DEVELOPMENT OF THE COUNTY, AND STATISTICS.


Manners and Customs - Agriculture - Sheep - Cattle - Horses-Agricultural Societies - Population - Industries -Slavery-Temperance.


MANNERS AND CUSTOMS.


Peace with the Indians lately subdued by Gen. Anthony Wayne's forces, and with the new government, after the attempt of the Westerners to show contempt for its laws, gave the people their long desired opportunity to work out their existence and shape their future homes in the woods. The ancient warrants for surveys and the survey papers, many of them now 20 years old and upward, had become much more valuable, and money had been obtained by which to pay to Pennsylvania the patent fees necessary to establish a title which would be con- sidered beyond dispute in most instances. The plain folk continued building their own cabins with their few tools and furnished them with benches and hand made stools. There was but little furniture in most cabins. Some pegs on the walls for clothing and a resting place for the flint-lock guns, which had always been kept in view, were the chief decorations. Most houses contained but little more than the actual needs for sleeping and eating. Carpets and rugs were not to be thought of.
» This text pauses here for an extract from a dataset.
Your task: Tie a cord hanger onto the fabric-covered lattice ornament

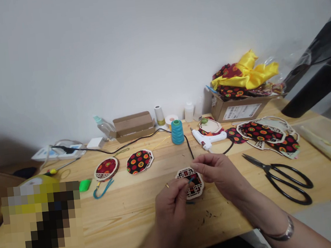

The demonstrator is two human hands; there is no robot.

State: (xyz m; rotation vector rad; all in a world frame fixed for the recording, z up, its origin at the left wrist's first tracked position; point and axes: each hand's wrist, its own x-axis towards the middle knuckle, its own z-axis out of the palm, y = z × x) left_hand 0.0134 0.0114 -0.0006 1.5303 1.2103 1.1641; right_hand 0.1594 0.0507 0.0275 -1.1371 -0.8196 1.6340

The Bible was found as almost the sole book in most houses, and this, like other books, could not be obtained unless it had been brought over the mountains with the small personal belongings which had been reduced to the minimum and carried on the pack horses. The religious element in Pennsylvania was very strong, the constitution requiring members of the Assembly to be sworn to the belief in God and in the divine inspiration of the Scriptures. The constitution declared that all religious societies or bodies of men united or incorporated for the advancement of religion or learning or other pious and charitable purposes, should be encouraged. The proof sheets of the American edition of the Bible, prepared by Mr. Collins, had been submitted to the Presbyterian General Assembly in 1789. It is related, however, that during the whole Colonial history, no English Bibles were permitted to be published in the land and when war


arose with the mother county it became difficult to obtain a supply of the Scriptures. During the Revolutionary War, Congress appointed a committee which reported that the proper types for printing the Bible could not be obtained. The right of free discussion both through the press and from the platform, was guaranteed to belief and unbelief alike, and it seemed as if the ques- tion whether this country would be Christian or infidel, was just then up for settlement. The supply of ministers was too small and the training of a sufficient number was impossible.


There were no stores except in one or two embryo villages in the county, no matches to create a fire, none of the many hundred later appliances for our present comfort and intercourse. With no county paper and without books the settlers' life was a continual effort. Work by day, knitting the socks and mittens by night with a wooden peg, running the spinning-wheel and loom, making ax handles, harrows with wooden teeth, and wooden plows and sleds, filled up their life. The forest trees which we now would be so glad to have, ยท were destroyed as rapidly as possible, by girdling or cutting the bark so that the branches were soon leafless and in a few years, the tree devoid of all outer bark. This work of destruction and robbery of nature, by girdling or burning off timber, continued even as late as the middle of the 19th century.